-- WHAT THE EXERCISE ASKS --
Every line below needs to be transcribed without alteration, and no image may be carried over.

───── DATA BLOCK ─────

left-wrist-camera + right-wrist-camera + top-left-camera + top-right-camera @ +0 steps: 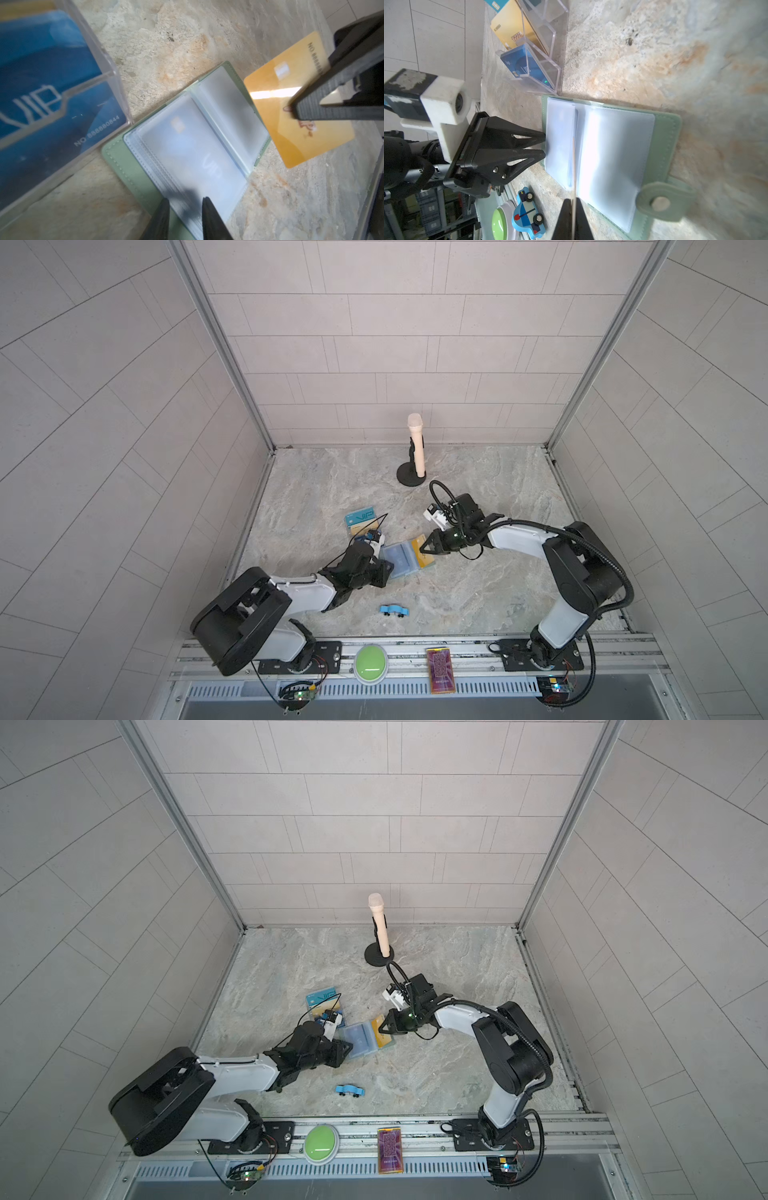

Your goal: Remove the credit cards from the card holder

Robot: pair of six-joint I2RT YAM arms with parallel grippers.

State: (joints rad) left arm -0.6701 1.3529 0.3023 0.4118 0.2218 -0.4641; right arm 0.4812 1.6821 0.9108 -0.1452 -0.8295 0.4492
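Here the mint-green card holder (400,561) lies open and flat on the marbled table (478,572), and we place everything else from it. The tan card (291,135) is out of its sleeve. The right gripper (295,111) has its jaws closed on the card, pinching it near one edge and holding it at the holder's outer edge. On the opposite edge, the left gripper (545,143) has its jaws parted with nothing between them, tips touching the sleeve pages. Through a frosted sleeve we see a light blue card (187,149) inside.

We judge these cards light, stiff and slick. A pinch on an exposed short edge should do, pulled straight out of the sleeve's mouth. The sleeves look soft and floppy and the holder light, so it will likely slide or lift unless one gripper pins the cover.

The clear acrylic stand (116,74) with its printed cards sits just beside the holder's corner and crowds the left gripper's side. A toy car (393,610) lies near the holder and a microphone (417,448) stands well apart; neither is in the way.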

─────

-- PROBLEM SOLUTION --
left-wrist-camera + right-wrist-camera + top-left-camera + top-right-camera @ +0 steps: 

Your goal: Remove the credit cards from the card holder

Robot: pair of six-joint I2RT YAM arms with parallel grippers.

State: (joints rad) left arm -0.6701 1.3529 0.3023 0.4118 0.2218 -0.4641; right arm 0.4812 1.6821 0.9108 -0.1452 -0.8295 0.4492
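Here the mint-green card holder (400,561) lies open and flat on the marbled table (478,572), and we place everything else from it. The tan card (291,135) is out of its sleeve. The right gripper (295,111) has its jaws closed on the card, pinching it near one edge and holding it at the holder's outer edge. On the opposite edge, the left gripper (545,143) has its jaws parted with nothing between them, tips touching the sleeve pages. Through a frosted sleeve we see a light blue card (187,149) inside.

We judge these cards light, stiff and slick. A pinch on an exposed short edge should do, pulled straight out of the sleeve's mouth. The sleeves look soft and floppy and the holder light, so it will likely slide or lift unless one gripper pins the cover.

The clear acrylic stand (116,74) with its printed cards sits just beside the holder's corner and crowds the left gripper's side. A toy car (393,610) lies near the holder and a microphone (417,448) stands well apart; neither is in the way.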

The exercise is done.